Here are some of our favorite recent reads for Women’s History Month, in no particular order. What are your faves?

Yes Please by Amy Poehler: Memoir, musings and life and career advice from one of the funniest ladies of all time, including one of our forever favorite quotes: “Treat your career like a bad boyfriend.”

We are Never Meeting in Real Life and Meaty by Samantha Irby: A recommendation from a sister of the Babes, these collections of essays from comedian, author and Twitter personality Irby are hilarious and relatable. (She’s also a writer on Shrill!). Irby is unabashedly explicit in her writing (seriously nothing is off limits - poop, sex, she spares no details), which is a great reminder that women can be gross, too!

Not That Kind of Girl by Lena Dunham: Lena Dunham is a polarizing figure everywhere, including here at Book Babes.
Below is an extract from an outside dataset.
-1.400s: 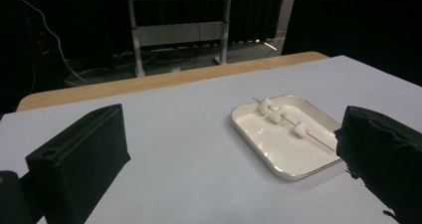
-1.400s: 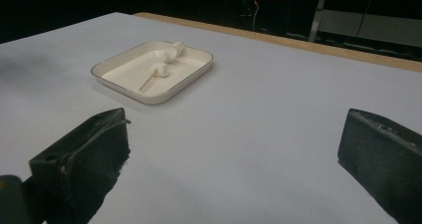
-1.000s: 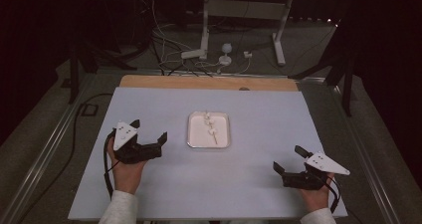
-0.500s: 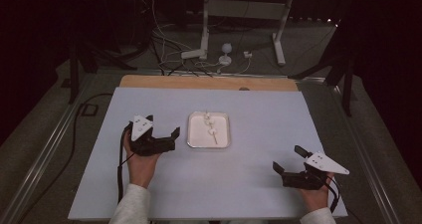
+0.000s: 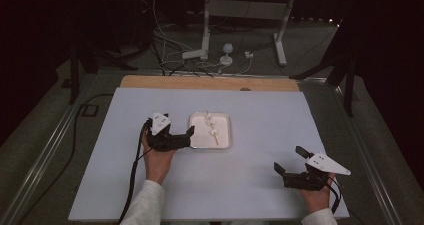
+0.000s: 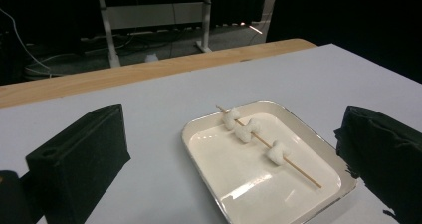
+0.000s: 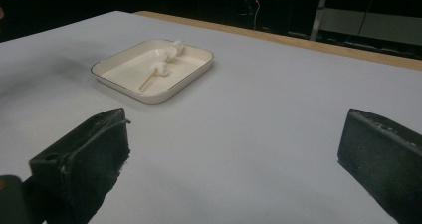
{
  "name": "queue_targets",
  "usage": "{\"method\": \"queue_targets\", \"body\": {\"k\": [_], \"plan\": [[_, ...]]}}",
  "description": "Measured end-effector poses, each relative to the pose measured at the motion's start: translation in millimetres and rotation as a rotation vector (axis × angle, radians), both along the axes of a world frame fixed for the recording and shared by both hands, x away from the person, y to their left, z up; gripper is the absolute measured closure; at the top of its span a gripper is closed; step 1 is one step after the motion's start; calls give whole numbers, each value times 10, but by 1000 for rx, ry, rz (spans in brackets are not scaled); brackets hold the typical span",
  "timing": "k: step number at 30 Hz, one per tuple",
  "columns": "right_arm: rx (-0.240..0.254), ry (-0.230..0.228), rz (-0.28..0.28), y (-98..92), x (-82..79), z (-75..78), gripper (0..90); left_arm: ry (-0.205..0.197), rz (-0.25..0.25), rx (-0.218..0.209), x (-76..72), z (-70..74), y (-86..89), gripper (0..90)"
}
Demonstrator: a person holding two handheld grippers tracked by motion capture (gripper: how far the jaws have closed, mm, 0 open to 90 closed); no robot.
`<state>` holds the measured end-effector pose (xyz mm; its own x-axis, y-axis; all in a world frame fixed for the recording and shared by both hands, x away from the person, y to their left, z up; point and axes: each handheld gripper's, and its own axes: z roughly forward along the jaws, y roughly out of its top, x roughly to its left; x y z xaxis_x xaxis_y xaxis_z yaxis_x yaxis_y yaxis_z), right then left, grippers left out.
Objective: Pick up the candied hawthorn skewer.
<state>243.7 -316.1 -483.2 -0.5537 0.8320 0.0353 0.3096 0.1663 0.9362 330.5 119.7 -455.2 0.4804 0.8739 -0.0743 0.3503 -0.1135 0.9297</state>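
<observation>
A white tray [image 5: 229, 131] [image 6: 234, 181] [image 7: 124, 72] lies near the middle of the pale table. In it rests a wooden skewer [image 5: 213, 130] [image 6: 300, 172] [image 7: 147, 79] threaded with three white marshmallows [image 6: 247, 131]. My left gripper [image 5: 170, 127] [image 6: 229, 122] is open just left of the tray, its right jaw at the tray's near left edge; its own view shows the tray between and beyond the jaws, nothing gripped. Near the table's front right, my right gripper [image 5: 290, 160] [image 7: 234, 134] is open and empty, well short of the tray.
The table has a wooden strip [image 5: 210, 83] along its far edge. Behind it stand a metal frame [image 5: 245, 15] and cables with a plug strip [image 5: 200, 55] on the floor. A black cable [image 5: 134, 175] trails from the left gripper.
My left gripper has moved right and slightly forward, from the table's left part up to the tray's left side. The right gripper and the tray have stayed put.
</observation>
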Motion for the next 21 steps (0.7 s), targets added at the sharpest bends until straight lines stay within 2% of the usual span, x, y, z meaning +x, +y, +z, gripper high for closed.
{"method": "queue_targets", "body": {"k": [11, 21], "plan": [[1, -1, 0, 0, 3, -2, 0, 30, -7, -29, 120, -143, -203, 5], [3, -1, -1, -8, 3, -2, 0, 77, -26, -45, 199, -332, -421, 6]]}}
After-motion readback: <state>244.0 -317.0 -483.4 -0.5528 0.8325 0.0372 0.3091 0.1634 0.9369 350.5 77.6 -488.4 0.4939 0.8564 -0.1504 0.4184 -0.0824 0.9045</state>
But Not That Kind of Girl is worth a read, for its essays about mental health, sex, ambition, body image and more.

My Own Words by Ruth Bader Ginsburg: If you’re looking for a juicy personal memoir from your hero RBG, this ain’t it (I made that mistake when I bought it, too). But it’s still fantastic - excerpts of the coolest Supreme Court Justice’s writing and speeches, prefaced by biographical details from that time in her life.

Today Will Be Different by Maria Semple: Maybe not a traditional pick for Women’s History Month, but it’s a novel that will make you feel like it’s okay to occasionally be a mess - even if you’re constantly telling yourself you’re going to change. The lesson of this book: it’s fine. You’re fine.
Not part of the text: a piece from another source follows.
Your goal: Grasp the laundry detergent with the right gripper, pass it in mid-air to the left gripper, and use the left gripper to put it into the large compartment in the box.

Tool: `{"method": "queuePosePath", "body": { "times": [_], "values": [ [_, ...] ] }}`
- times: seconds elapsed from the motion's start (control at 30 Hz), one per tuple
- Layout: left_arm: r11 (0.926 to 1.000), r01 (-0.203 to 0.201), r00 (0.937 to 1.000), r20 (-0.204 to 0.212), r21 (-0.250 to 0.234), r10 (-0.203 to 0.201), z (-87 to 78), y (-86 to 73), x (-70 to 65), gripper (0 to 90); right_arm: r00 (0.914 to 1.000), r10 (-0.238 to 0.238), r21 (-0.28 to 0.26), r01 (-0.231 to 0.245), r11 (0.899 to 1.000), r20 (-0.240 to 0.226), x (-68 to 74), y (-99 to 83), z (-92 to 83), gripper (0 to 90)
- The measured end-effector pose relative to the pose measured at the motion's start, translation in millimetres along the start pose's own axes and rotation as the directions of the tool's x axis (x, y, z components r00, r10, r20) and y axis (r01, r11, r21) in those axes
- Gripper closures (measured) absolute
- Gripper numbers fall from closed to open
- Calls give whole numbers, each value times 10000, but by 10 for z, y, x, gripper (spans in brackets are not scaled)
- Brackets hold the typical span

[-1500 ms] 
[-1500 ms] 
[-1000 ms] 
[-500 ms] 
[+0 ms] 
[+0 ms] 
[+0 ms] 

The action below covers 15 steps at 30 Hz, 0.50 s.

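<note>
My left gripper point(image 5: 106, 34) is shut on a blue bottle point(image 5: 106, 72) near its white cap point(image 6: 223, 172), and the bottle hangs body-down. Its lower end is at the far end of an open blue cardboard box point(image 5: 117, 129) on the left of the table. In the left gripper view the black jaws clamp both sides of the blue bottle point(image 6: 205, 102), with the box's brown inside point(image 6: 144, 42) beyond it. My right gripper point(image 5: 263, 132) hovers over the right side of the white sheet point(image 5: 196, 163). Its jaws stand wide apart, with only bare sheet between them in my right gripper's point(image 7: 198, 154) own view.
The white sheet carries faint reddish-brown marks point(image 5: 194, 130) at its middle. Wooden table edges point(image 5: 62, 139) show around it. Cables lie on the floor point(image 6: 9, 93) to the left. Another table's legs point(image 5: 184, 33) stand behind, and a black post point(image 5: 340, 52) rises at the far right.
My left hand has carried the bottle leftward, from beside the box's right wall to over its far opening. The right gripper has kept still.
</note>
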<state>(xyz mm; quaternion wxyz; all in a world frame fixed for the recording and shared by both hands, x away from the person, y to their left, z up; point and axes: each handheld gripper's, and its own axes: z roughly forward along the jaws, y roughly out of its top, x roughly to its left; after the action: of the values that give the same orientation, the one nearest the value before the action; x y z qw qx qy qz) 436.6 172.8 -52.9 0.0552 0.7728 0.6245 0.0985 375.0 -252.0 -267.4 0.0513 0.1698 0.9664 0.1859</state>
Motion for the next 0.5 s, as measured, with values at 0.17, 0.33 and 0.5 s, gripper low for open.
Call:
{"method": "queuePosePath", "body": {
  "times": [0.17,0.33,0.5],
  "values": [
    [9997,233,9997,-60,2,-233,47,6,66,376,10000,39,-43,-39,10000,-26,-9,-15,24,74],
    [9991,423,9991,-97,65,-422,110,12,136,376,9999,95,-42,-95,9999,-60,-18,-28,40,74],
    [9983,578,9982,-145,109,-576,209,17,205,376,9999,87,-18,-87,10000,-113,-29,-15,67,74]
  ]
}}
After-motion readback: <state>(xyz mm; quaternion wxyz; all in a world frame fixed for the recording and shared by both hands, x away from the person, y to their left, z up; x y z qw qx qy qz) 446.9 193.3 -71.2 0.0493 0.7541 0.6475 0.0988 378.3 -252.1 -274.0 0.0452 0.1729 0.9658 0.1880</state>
The Female Persuasion by Meg Wolitzer: A fantastic novel (with an even better cover) about feminism, female friendship and mentorship - it’s rare to see a book so focused on women’s careers, ambitions and professional relationships.

Hard Choices by Hillary Clinton: If you think Abby hasn’t read all of Hillary Clinton’s books, you’re wrong (and obviously didn’t spend much time around us circa 2015-2016). This is the best one, though, all about her time as Secretary of State. And whether you’re a Clinton fan or not, you’ll put this book down in awe of how badass she is.

Spinster by Kate Bolick: Journalist, cultural critic and self-proclaimed “spinster” Kate Bolick examines the lives of five pioneering women (and spinsters in their own right) of the last century: journalist Neith Boyce, essayist Maeve Brennan, social reformer Charlotte Perkins Gilman, poet Edna St. Vincent Millay, and novelist Edith Wharton. She makes a pretty good case for the joy and passion of creating a life of one’s own (aka, she don’t need no man!).

Hunger: A Memoir of (My) Body by Roxanne Gay: This book is an intimate and brave account of the author’s experience of a traumatic sexual assault and subsequent coping to make sense of her world. Roxanne Gay provides an insightful look at what it’s like to navigate society in what is deemed to be an “unwieldy” body. It’s a difficult book, but an important one.

The Witch Doesn’t Burn in This One by Amanda Lovelace: If you’re in the mood to be engulfed in feminist rage (and let’s face it – we always are), check out this evocative collection of poems by Amanda Lovelace. One of the best quotes (and a particularly relevant one to this blog): “women are libraries about to burst.”